Le statut de liste rouge du pays signifie que voyager était pratiquement impossible pour de nombreux athlètes.

“Quand j’ai quitté mon équipe en novembre de l’année dernière, nous avons dit” nous vous verrons la première semaine de janvier “, mais l’Afrique du Sud est ensuite entrée dans la troisième vague et le verrouillage total”, a-t-il rappelé.

“Nous ne pouvions pas voyager et le monde nous (mettre) sur une liste rouge. Nous n’arrêtions pas de dire” Rendez-vous en février, en mars, en avril ” – mais cela n’est jamais venu. Ce n’est pas la situation idéale avant les Jeux olympiques.”
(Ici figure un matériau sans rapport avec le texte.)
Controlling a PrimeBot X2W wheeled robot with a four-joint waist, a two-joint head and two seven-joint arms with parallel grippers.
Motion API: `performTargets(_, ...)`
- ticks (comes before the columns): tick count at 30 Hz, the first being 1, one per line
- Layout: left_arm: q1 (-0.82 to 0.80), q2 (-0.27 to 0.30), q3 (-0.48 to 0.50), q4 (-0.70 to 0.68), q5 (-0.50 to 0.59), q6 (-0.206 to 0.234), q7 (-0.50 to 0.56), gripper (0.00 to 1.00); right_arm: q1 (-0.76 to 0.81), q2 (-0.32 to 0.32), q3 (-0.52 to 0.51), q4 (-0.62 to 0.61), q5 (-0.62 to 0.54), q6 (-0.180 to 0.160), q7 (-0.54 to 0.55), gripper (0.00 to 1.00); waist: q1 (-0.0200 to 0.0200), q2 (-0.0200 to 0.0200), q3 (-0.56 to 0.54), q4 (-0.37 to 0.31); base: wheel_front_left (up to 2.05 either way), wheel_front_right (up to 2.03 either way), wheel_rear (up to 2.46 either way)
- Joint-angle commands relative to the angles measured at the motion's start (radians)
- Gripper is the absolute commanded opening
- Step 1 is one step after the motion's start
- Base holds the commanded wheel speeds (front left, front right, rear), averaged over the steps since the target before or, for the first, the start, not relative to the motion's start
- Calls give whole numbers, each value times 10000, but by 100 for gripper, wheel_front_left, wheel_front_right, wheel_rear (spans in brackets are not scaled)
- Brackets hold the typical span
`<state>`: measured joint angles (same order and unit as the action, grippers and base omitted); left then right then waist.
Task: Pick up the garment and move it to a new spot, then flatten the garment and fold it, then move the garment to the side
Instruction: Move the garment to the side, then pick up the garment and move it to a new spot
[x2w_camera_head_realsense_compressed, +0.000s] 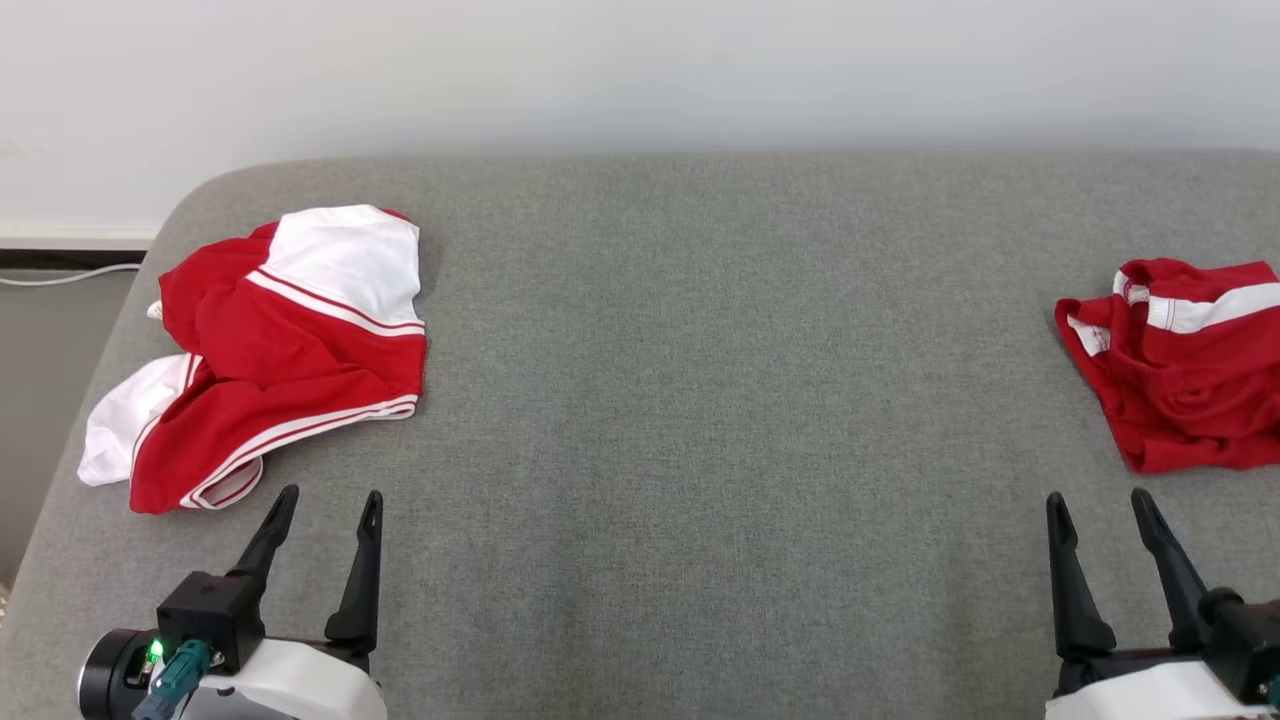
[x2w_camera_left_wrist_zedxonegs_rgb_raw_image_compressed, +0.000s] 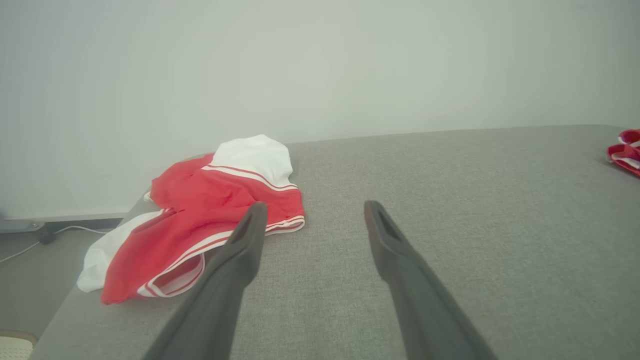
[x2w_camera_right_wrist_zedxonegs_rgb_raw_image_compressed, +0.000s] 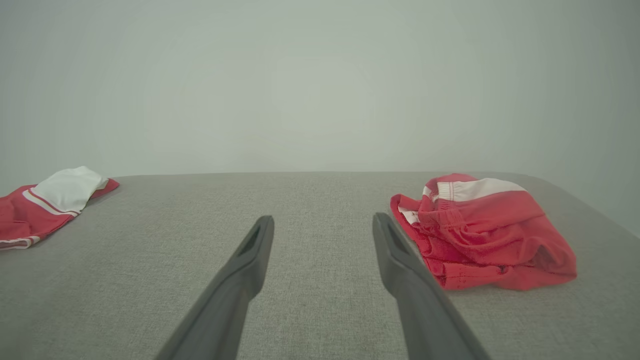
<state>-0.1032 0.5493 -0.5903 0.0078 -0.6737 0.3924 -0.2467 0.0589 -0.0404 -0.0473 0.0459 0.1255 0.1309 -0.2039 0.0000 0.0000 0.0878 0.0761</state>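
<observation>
Two crumpled red-and-white garments lie on the grey cushioned surface (x2w_camera_head_realsense_compressed: 700, 400). One garment (x2w_camera_head_realsense_compressed: 270, 350) sits at the far left, also in the left wrist view (x2w_camera_left_wrist_zedxonegs_rgb_raw_image_compressed: 200, 220). The other red garment (x2w_camera_head_realsense_compressed: 1180, 365) lies at the right edge, bunched up in the right wrist view (x2w_camera_right_wrist_zedxonegs_rgb_raw_image_compressed: 480, 235). My left gripper (x2w_camera_head_realsense_compressed: 330, 500) hovers open just in front of the left garment, nothing between its fingers (x2w_camera_left_wrist_zedxonegs_rgb_raw_image_compressed: 240, 250). Near the front right, my right gripper (x2w_camera_head_realsense_compressed: 1098, 500) is open and empty, its fingers (x2w_camera_right_wrist_zedxonegs_rgb_raw_image_compressed: 400, 260) just left of the right garment.
A pale wall (x2w_camera_head_realsense_compressed: 640, 70) runs behind the surface. The surface's rounded left corner drops to a floor with a white cable (x2w_camera_head_realsense_compressed: 60, 275). The wide middle of the grey surface lies between the two garments.
</observation>
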Motion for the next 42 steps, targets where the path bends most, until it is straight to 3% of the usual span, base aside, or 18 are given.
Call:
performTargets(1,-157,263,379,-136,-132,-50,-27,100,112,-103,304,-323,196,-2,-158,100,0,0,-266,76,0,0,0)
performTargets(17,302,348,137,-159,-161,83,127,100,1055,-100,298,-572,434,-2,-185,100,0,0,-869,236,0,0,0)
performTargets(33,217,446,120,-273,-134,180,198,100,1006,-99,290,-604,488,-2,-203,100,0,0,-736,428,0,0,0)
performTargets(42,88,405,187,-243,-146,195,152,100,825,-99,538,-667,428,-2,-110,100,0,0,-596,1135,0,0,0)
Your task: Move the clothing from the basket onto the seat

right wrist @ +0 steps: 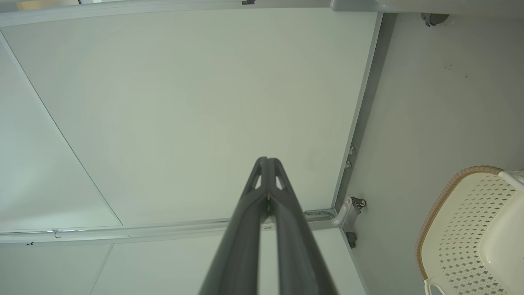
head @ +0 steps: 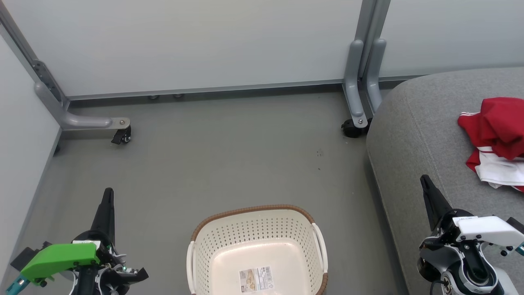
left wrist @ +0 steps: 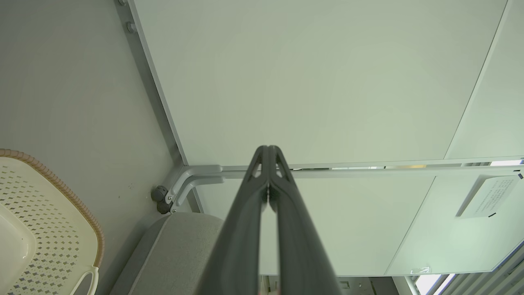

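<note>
Grey floor (head: pixel 229 164) is running out ahead of me to pale partition panels (head: pixel 204 41), which are standing on metal feet, a caster (head: pixel 122 137) showing under the left one. I am looking down at the basket (head: pixel 254 213), which is sitting on the floor at the bottom centre of the head view, between my two arms. Its inside is showing a paper label (head: pixel 256 279) lying on the bottom. The clothing (head: pixel 497 127) is lying in a crumpled red-and-white heap on the seat (head: pixel 417 135) at the right edge, well apart from the basket.

My left pincer (head: pixel 108 196) is hanging over the floor at the lower left, its fingers pressed together and gripping nothing. In its wrist view the tips are meeting against the pale panels, with the basket rim off to one side. My right pincer (head: pixel 423 178) is hovering at the front edge of the seat, likewise closed tight on nothing and short of the clothing.
</note>
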Available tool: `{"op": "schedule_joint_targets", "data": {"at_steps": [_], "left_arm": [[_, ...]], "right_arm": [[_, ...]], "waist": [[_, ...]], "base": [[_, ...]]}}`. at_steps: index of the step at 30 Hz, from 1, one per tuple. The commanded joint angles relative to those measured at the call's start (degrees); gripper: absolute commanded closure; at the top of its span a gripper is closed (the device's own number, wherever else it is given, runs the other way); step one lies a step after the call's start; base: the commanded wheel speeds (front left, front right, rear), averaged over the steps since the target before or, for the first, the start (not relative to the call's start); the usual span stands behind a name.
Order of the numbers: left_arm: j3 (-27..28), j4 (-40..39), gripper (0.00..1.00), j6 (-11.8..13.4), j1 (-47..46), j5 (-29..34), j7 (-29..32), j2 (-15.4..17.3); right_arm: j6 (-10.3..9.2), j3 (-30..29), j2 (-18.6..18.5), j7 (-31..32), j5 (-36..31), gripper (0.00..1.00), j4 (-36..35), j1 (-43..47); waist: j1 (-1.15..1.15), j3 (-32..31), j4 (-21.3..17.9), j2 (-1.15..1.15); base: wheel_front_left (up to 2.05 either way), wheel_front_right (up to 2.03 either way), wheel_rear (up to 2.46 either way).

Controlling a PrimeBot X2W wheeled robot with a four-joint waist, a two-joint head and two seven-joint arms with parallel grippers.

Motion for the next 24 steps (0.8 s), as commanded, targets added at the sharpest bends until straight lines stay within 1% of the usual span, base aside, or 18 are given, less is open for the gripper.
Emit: {"op": "schedule_joint_targets", "data": {"at_steps": [1, 24], "left_arm": [[0.2, 0.0, 1.00, -0.3, -0.6, -0.2, 0.2, 0.0], [0.1, 0.0, 1.00, -0.3, -0.6, -0.2, 0.2, 0.0]], "right_arm": [[0.02, -0.2, -0.1, 0.3, 0.1, 1.00, 0.1, -0.5], [0.02, -0.7, 0.4, 0.7, -0.6, 1.00, 0.2, -0.5]], "waist": [[0.00, 0.0, 0.0, 0.00], [0.00, 0.0, 0.0, 0.00]], "base": [[0.00, 0.00, 0.00], [0.00, 0.00, 0.00]]}}
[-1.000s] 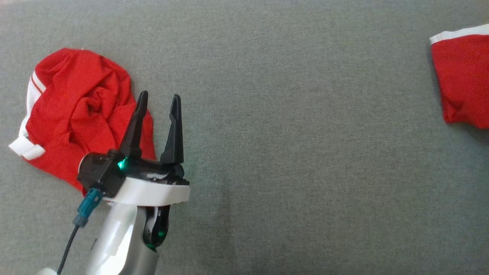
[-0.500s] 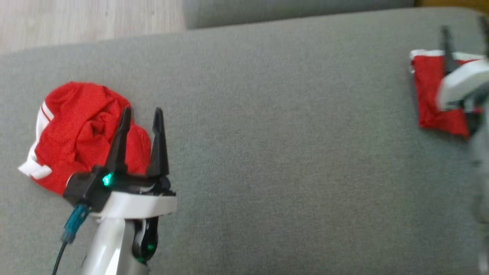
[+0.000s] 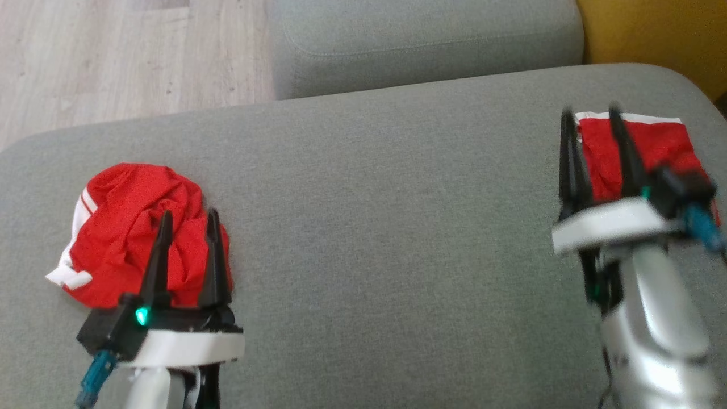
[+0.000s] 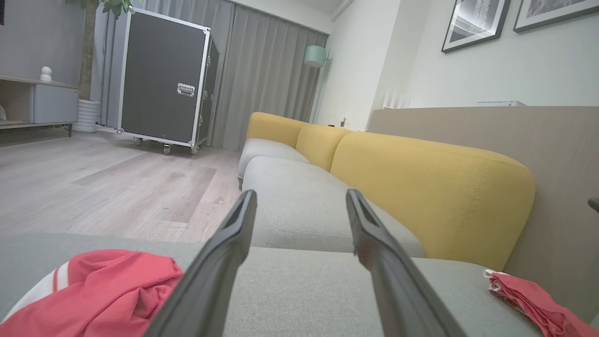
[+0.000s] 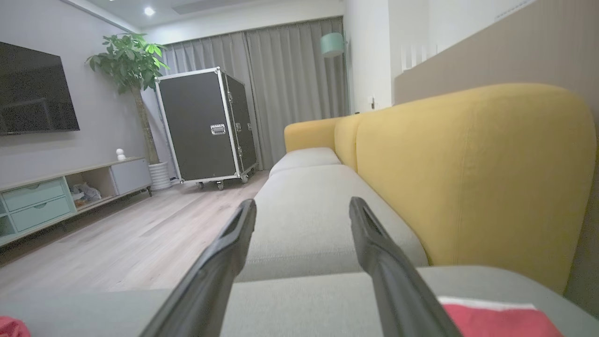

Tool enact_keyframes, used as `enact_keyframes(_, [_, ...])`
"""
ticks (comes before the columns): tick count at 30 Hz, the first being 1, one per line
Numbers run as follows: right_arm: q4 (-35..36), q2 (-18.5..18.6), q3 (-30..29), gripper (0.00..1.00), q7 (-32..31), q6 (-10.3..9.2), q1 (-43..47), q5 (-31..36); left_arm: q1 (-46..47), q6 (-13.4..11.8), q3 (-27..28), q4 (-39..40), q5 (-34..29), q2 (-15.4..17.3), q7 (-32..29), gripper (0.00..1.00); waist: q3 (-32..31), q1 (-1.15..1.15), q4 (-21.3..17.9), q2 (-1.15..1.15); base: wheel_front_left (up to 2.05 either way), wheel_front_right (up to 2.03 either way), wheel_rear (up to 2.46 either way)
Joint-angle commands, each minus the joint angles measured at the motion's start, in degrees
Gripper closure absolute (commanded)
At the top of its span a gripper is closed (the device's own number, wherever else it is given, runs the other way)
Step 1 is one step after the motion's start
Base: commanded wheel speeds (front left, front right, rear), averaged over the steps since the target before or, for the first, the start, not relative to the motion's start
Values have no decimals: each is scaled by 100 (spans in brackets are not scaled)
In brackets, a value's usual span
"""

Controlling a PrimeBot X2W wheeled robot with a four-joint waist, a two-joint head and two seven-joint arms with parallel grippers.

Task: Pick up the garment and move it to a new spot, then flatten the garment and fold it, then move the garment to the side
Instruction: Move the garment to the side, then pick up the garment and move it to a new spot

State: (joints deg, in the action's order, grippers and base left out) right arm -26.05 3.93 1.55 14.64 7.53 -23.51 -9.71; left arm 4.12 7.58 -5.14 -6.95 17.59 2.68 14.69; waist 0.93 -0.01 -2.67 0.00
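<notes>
the crumpled red garment (image 3: 136,227) lay left on the grey seat (image 3: 386,227), soft and light, likely best pinched at a raised fold; left gripper (image 3: 189,213) and right gripper (image 3: 590,112) both had fingers apart, empty.

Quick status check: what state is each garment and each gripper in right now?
Crumpled red garment: bunched in a heap on the grey sofa seat, not held.
Folded red garment: lying flat as a neat rectangle near the seat's right end, not held.
Left gripper: open, empty, by the heap.
Right gripper: open, empty, by the rectangle.
</notes>
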Motion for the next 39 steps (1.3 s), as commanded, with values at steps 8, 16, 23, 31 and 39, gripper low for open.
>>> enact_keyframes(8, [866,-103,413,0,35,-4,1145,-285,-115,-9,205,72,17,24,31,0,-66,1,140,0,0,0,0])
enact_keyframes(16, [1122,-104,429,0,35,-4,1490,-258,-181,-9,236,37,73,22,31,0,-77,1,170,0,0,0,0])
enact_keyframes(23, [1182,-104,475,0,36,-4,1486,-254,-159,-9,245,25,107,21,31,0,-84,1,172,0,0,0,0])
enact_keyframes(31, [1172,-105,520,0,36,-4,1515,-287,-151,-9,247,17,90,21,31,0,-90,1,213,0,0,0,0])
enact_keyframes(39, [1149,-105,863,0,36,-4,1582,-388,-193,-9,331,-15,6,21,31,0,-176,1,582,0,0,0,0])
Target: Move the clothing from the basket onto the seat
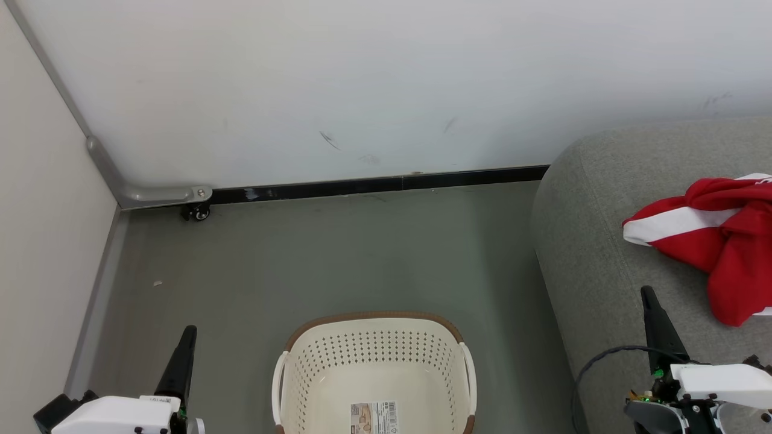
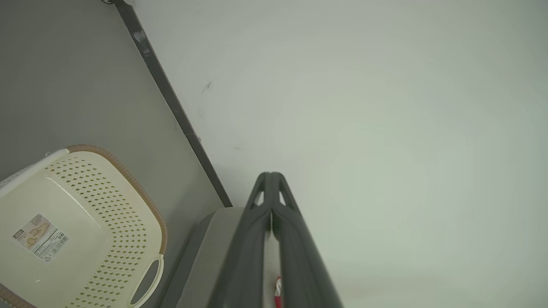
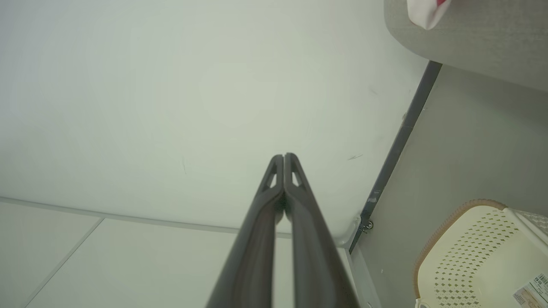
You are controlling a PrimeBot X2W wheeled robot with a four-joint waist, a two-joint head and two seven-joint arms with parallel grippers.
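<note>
The left gripper [image 1: 187, 337] has its two dark fingers pressed together with nothing between them, and it stands to the left of the basket [image 1: 374, 316]. The right gripper [image 1: 650, 301] is closed the same way, to the right of the basket, over the edge of the seat [image 1: 585, 241]. The basket sits on the grey-green floor [image 1: 301, 259], with a paper label [image 1: 374, 417] on its bottom. The clothing [image 1: 724, 241], red with a white stripe, lies crumpled on the grey seat, right of the basket. Beyond the basket a black skirting strip [image 1: 374, 184] runs under the white wall [image 1: 362, 78], which has some dark scuffs. Beyond the basket to the left, a small caster wheel [image 1: 199, 212] stands under a grey metal bracket [image 1: 151, 194].
</note>
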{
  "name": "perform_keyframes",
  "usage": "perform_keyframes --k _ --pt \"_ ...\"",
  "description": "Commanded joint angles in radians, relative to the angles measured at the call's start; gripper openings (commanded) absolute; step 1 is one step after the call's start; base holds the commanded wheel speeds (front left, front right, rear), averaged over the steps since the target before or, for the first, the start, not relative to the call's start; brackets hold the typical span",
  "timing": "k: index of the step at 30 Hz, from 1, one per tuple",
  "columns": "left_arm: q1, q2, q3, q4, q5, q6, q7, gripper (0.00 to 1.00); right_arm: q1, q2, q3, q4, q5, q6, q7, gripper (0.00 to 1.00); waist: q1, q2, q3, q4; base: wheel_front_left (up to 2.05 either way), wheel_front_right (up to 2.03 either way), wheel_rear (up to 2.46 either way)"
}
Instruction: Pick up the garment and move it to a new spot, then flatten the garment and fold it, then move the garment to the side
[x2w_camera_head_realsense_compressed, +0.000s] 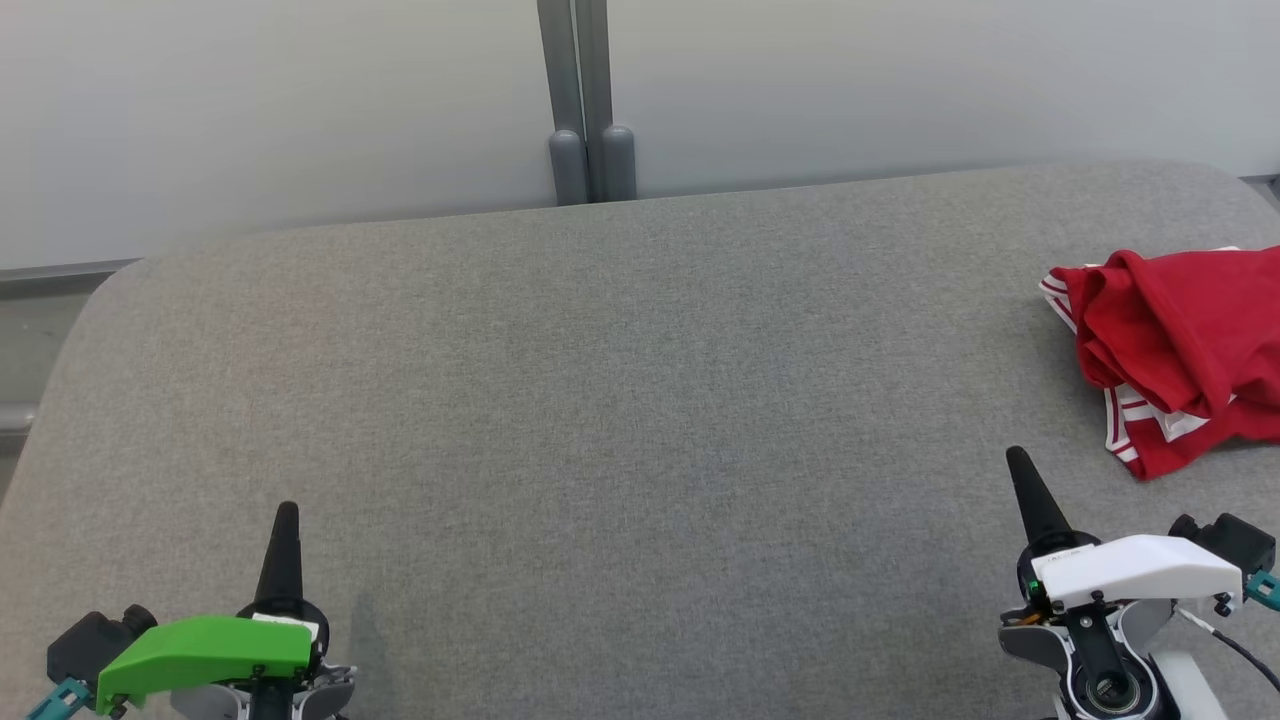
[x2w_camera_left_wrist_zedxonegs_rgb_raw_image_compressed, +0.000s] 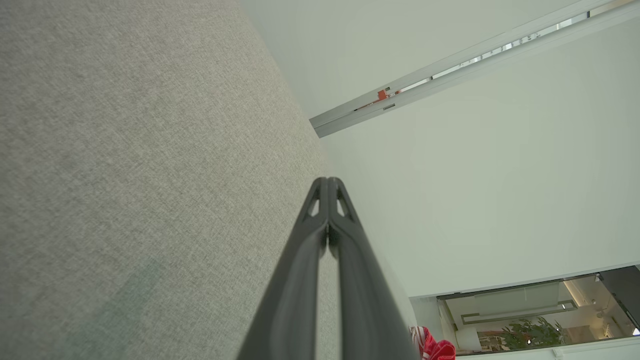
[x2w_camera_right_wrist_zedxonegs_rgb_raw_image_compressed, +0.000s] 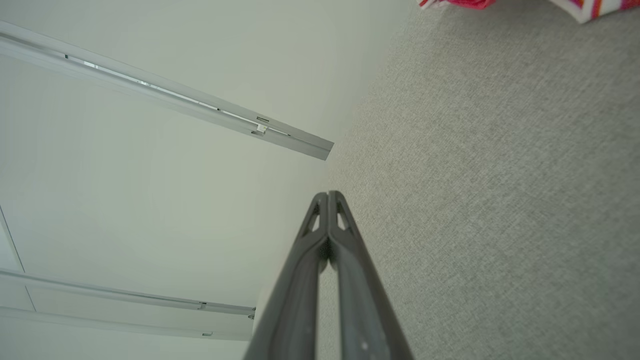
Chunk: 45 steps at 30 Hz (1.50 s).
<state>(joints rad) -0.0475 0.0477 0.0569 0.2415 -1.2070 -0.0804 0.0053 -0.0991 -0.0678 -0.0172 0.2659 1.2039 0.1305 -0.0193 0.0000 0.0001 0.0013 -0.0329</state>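
We see the red garment with white stripes (x2w_camera_head_realsense_compressed: 1180, 340) bunched in a loose heap at the far right of the grey desk (x2w_camera_head_realsense_compressed: 600, 400). Part of it runs past the right edge of the head view, so we cannot give its full extent. What shows lies roughly along the desk's depth. A striped hem is at the near end, and a rolled red fold is at the far end, toward the pale wall.

The relation that matters is side and reach. The right claw (x2w_camera_head_realsense_compressed: 1022, 470) rests low on the right with its two dark fingers pressed together, holding nothing and pointing away from us. The garment's near striped corner sits just ahead of that tip and a little to its right, close but not touching. In the right wrist view the cloth peeks in at the top edge, which agrees: it lies forward of the fingers and off to one side.

The left claw (x2w_camera_head_realsense_compressed: 286, 520) is likewise shut on nothing at the lower left. The whole bare width of the desk lies between it and the cloth, so it is well apart. We judge the right arm far the nearer of the two.

As for the stage, we cannot settle it. A garment lying off to the side fits one waiting to be carried to the middle. It also fits one already folded and put aside, though these folds look rumpled rather than neat. Any reach for it would go forward and to the right.
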Motion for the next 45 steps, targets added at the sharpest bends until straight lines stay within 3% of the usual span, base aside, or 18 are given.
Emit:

Le Clos a exhorté les Sud-Africains à rester – mais à rester actifs

Alors qu’il était coincé en Afrique du Sud, Le Clos, né à Durban, s’est entraîné avec deux des futurs nageurs du pays – ses compatriotes Matthew Sates et Ethan du Preez – jusqu’à ce qu’il puisse enfin voyager en Europe.

“Heureusement, je suis sorti et j’ai réussi à me rendre au Portugal pour pouvoir courir sur les circuits en Europe – parce que je n’avais pas couru depuis quelques mois, voire quelques années”, a-t-il déclaré.

“J’ai besoin de cette course longue distance dans une piscine de 50 mètres parce qu’à la fin de la journée, c’est comme ça que je m’améliore – avec la course. Vous pouvez vous entraîner tout ce que vous voulez, mais vous avez besoin de cette forme physique de match. La rouille annulaire est réelle en natation .”

Phelps est peut-être parti depuis longtemps, le grand Américain ayant pris sa retraite après Rio 2016, mais Le Clos trouvera la concurrence tout aussi difficile sinon, d’une manière ou d’une autre, plus.

“Ce sera un énorme défi – je serai un énorme outsider aux Jeux olympiques”, a-t-il admis. “Je fais courir deux gars (le Hongrois Milak Kristof et l’Américain Caeleb Dressel) qui ont tous les deux battu les records du monde de Phelps.

“Tout le monde parle de Milak – à quelle vitesse il va aller au 200 m papillon (papillon) et de Caeleb – de combien il va gagner. Je ne suis que le cheval noir.”

Heureusement pour ses partisans dévoués, dont sa famille en tête, un tel scénario ne dérange en aucune façon le Sud-Africain.

“Je fais ça depuis longtemps et c’est difficile de rester au top, mais je crois que je suis l’athlète le plus fort mentalement”, explique Le Clos.

“Je ne ferai aucun pronostic, mais je crois que je serai dans la course pour les médailles.”

Vérification de la réalité

Le nageur mondial de l’année 2014 pourra cependant contextualiser tout échec, non seulement à cause de ce qui s’est passé alors qu’il était aux Jeux de 2016, mais aussi beaucoup plus récemment.

“J’ai perdu mon oncle juste avant Noël à cause de Covid. Cela met les choses en perspective, et j’ai traversé des moments difficiles. Ma famille a eu un cancer.

“En 2016, avant les Jeux olympiques, ma mère était très, très malade. Je suis rentré à la maison avec deux médailles d’argent et j’ai été dévasté par les résultats, mais avec le recul, c’était comme gagner cinq médailles – étant donné que ma mère a vaincu le cancer.”

“2016 n’était rien parce que maintenant des gens perdent la vie à cause de Covid”, a-t-il déclaré, avant de se rallier à la cause de la tenue des Jeux au milieu d’une pandémie mondiale qui fait rage.

“Nous nous sommes entraînés si dur pour cela – nous méritons des Jeux Olympiques, et les gens méritent le spectacle. Je pense que cela pourrait être un phare pour tout le monde dans le monde.”

Sur la plus grande scène du sport, Le Clos lui-même – qui dit que ce ne seront pas ses derniers Jeux – cherche désespérément à briller alors qu’il propose de fermer le livre sur le “meilleur athlète” d’Afrique du Sud.